[sleuthkit-developers] Re: IO Subsystem patch for fstools

SourceForge Headquarters 1320 Columbia Street Suite 310 San Diego, CA 92101 +1 (858) 422-6466

>> My original plan was to use the '-o' flag to specify the sector offset
>> for the file system.  I figured sectors would be easier than bytes
>> because mmls and fdisk give you the values in sectors and almost every
>> disk uses a 512-byte sector.  This also allows people to use the 
>> offset
>> value without the '-i' setting.
>
> Great idea. Sectors would be much more useful than straight bytes. The 
> idea is
> that each subsystem may choose to implement its logical-physical 
> mapping
> however makes sense for it. And therefore would need different 
> parameters
> most conveniently denoted by name. So rather  than waste a whole 
> option -o on
> just an offset, maybe we could use -o to specify a number of subsystem
> dependant options.

Ok.  I was under the impression that you wanted to have a configuration 
file for any of the more complex subsystems and therefore the options 
could be specified there.  The offset is the only variable in the 
process that may change between executions (i.e. accessing a different 
partition) and doesn't make sense to be in a config file.  Unless the 
config file allowed you to assign names to offsets.  For example, 
assign the name 'part1' to sector offset 63 and then you could use 'fls 
-f ntfs -o part1 image.dd'.

>>
>> I would actually say that '-i' should only have the type and no other
>> options.  If multiple files are needed (splitting and RAID), then they
>> should be appended to the end of the command.  For example, to look at
>> the file system at offset sector 12345, the following could be used
>> (names are made up):
>
> That is indeed a good suggestion. It needs more careful manipulation 
> of the
> getopts in the client program but it should work. The only trouble is 
> that
> the parameters to the subsystem can be arbitrary- subsystem specific 
> ones, so
> for example maybe for split image:
>
> fls -f linux-ext3 -i split -o offset=12345 blocksize=512 file1.dd 
> file2.dd
>
> and just in case you wanted to have a file called offset or blocksize, 
> you
> could use a qualifier called file= in front of it like:
>
> fls -f linux-ext3 -i split -o offset=12345 blocksize=512 file1.dd 
> file=offset
>
> but without a qualifier, its just interpreted as a filename.

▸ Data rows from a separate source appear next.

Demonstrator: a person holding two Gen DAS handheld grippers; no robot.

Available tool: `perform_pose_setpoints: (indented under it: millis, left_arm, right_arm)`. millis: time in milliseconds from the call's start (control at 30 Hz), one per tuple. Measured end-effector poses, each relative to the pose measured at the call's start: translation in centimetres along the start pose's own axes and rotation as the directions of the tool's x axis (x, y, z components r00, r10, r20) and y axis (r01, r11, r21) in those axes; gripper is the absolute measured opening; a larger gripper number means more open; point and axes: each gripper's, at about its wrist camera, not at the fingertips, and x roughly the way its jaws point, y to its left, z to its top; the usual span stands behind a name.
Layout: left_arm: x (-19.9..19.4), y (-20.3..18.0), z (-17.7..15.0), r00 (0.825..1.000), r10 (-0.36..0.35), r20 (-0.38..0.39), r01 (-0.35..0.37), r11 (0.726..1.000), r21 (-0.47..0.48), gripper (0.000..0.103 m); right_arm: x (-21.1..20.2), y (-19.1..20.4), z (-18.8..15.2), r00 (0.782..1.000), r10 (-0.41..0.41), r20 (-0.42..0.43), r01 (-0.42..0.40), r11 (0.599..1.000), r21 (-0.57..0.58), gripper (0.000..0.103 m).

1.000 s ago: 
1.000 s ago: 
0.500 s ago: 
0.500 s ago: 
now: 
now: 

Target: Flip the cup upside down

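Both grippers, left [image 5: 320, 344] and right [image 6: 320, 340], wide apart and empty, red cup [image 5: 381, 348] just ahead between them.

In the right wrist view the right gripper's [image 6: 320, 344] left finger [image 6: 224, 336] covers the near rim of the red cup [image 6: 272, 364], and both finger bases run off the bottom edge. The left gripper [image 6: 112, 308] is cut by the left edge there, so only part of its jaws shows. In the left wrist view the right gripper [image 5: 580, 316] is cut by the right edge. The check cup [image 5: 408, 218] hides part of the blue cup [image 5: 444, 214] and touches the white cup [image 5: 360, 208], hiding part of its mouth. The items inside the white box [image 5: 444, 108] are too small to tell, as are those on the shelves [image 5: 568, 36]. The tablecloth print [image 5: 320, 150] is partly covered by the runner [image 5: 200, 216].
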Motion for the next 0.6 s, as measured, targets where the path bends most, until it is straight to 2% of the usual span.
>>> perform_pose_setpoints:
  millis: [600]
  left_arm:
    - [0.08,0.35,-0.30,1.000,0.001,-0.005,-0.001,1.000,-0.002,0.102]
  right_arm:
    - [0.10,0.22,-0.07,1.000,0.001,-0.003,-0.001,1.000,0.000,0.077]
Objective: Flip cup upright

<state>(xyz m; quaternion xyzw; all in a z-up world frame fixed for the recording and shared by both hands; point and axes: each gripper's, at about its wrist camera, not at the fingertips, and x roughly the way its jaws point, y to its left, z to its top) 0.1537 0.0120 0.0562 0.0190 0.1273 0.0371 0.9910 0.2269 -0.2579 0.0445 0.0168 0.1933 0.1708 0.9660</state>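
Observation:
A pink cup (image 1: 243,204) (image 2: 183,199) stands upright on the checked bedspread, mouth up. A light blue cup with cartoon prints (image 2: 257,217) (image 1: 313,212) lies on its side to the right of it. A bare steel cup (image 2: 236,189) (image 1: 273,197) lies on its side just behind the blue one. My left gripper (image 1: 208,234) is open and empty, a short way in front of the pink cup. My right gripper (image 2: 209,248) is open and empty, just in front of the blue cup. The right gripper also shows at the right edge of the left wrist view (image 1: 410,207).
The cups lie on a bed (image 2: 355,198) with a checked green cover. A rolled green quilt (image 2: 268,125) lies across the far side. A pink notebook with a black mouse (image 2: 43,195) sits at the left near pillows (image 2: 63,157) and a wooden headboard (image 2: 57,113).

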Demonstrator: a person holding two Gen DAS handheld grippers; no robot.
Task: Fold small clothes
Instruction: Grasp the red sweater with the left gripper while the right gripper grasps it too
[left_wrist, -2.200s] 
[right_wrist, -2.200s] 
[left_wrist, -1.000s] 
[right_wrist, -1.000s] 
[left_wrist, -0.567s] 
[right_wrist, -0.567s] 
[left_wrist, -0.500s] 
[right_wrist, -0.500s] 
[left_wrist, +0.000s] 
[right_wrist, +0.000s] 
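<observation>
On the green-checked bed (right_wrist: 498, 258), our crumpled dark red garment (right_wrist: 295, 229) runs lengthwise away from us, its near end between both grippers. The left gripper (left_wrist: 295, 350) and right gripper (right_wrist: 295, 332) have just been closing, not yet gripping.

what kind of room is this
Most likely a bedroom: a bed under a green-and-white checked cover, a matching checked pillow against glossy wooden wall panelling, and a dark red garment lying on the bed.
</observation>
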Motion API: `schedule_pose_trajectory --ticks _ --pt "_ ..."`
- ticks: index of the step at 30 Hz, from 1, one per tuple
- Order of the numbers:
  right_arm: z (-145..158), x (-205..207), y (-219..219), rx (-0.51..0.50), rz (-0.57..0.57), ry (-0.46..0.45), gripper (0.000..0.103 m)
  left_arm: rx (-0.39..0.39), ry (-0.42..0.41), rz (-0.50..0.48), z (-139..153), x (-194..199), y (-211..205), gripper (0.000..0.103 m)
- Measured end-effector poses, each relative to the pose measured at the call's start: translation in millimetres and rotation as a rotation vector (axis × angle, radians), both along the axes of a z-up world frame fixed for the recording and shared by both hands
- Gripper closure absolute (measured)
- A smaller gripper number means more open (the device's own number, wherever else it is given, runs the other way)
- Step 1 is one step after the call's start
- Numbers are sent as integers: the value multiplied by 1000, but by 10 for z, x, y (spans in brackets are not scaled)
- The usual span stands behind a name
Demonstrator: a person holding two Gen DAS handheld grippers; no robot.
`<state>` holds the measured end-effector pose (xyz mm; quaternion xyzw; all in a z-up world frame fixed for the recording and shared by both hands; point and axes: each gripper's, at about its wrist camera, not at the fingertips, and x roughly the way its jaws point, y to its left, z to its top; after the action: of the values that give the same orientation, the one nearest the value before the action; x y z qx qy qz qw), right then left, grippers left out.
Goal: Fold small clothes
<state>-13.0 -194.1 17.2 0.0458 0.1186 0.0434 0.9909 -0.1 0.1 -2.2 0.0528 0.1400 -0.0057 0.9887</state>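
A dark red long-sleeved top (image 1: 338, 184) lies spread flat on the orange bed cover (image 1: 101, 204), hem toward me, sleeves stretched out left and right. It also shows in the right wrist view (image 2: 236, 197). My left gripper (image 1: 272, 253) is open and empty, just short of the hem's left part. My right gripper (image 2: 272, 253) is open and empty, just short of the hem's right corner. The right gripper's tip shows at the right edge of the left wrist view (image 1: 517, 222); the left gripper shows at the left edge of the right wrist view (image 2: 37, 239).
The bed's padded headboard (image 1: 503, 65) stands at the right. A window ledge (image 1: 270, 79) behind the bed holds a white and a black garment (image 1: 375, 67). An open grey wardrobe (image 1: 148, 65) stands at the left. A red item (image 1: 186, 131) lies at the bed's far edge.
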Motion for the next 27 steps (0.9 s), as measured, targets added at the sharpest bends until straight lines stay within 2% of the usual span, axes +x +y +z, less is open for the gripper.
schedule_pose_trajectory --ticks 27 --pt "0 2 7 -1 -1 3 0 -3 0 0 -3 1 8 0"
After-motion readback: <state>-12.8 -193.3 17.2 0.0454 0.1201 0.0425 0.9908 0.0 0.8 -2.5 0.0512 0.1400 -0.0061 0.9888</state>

Similarly 
> for the
> truely lazy user if the subsystem specific option parser sees an option
> consisting just a number, it takes that as the offset, then you dont 
> need to
> qulify offset by using a keywork.

That is why I was assuming that a configuration file would be used for 
complex situations.  What does the blocksize value do for a split 
image?  It seems that only the RAID / VM configurations need complex 
options.  The split mode (or EnCase if that happens in the future) can 
be done w/out options.

I would rather force complex configurations to configuration files.  
The command line options for the sleuth kit are already too numerous 
and it will make using Autopsy easier if the config file can be 
referenced instead of having to load up the command line every time.

>
>> It would also be useful if the config file format that you are
>> developing for the RAID images could be used for the split images.
>
> It can, but the algorithm for the raid reconstruction is more complex, 
> and
> performance would suffer if the same subsystem was used all around. The
> format (not finalised yet...) is something like:

Oh.  I was thinking that the configuration file would have an entry 
that identified which IO subsystem to use.  For example, a line that 
says:

image_format = "split"
or
image_format = "lvm-splice"

> one per line. A slot is the logical position within the raid period 
> where the
> block should be taken from. example:
>
> 1,1
> 2,1
> 1,2
> 2,2

[....]

> I guess the file may not be that human readable, because we use flag to
> generate it automatically. I really didnt want to have to use more 
> advanced
> lex/yacc for this. What do you think?

Oh ok.  I think that it will be very hard to create such a 
configuration file.  To create the file, you will need to know which VM 
/ RAID system is being used.  I think it would be much easier to have a 
subsystem for each VM / RAID type and then the only thing that needs to 
be specified in the configuration file is the options for that type.  
For example, if the Linux LVM were used, then you may need to only 
specify the disk ordering and the block size.  When reading from the 
image, the lvm-split-read() function would be used.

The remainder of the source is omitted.